### WHAT YOU SHOULD DO
Lines in which "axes" appears should be pulled from the data below.

### SOURCE MATERIAL
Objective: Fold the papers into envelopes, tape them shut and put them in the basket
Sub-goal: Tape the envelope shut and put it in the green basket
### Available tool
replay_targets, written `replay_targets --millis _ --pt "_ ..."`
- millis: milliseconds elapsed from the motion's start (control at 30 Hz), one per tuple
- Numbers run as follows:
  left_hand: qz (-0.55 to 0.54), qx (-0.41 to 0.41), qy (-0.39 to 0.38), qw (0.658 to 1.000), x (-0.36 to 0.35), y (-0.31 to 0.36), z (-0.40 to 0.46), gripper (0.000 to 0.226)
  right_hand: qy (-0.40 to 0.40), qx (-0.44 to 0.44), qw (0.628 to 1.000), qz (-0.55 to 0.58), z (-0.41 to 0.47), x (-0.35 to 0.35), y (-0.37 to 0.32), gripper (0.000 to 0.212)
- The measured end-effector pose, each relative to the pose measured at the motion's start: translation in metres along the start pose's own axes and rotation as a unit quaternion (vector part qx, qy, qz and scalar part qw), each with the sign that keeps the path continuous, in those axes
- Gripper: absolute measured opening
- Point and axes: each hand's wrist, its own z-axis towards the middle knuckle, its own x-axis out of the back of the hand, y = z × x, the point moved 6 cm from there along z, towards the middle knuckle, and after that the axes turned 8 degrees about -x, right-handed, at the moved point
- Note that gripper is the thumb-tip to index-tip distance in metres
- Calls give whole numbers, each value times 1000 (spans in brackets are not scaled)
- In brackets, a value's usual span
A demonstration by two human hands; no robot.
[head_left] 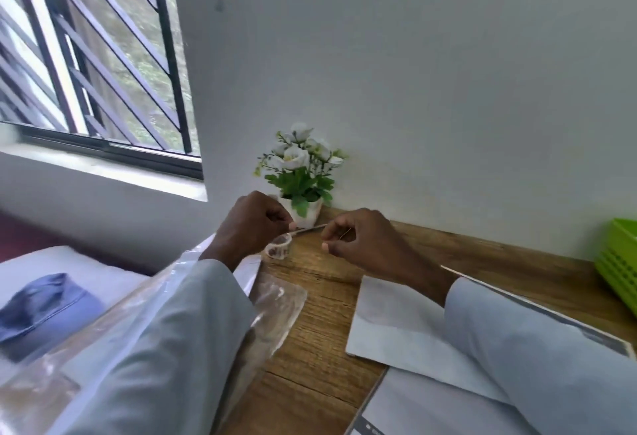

### TASK ANSWER
- The measured end-effector pose, each relative to the pose measured at the motion's start: translation in metres along the start pose's own axes and rotation as a unit quaternion (vector part qx, qy, qz and scalar part qw), each with the sign that keeps the path continuous, in those axes
- Point and axes: each hand's wrist, its own z-axis towards the middle knuckle, its own x-axis out of the back of the hand, y = z × x, the point moved 6 cm from there along z, towards the middle knuckle, and after that the axes turned 8 degrees about -x, right-handed, at the moved point

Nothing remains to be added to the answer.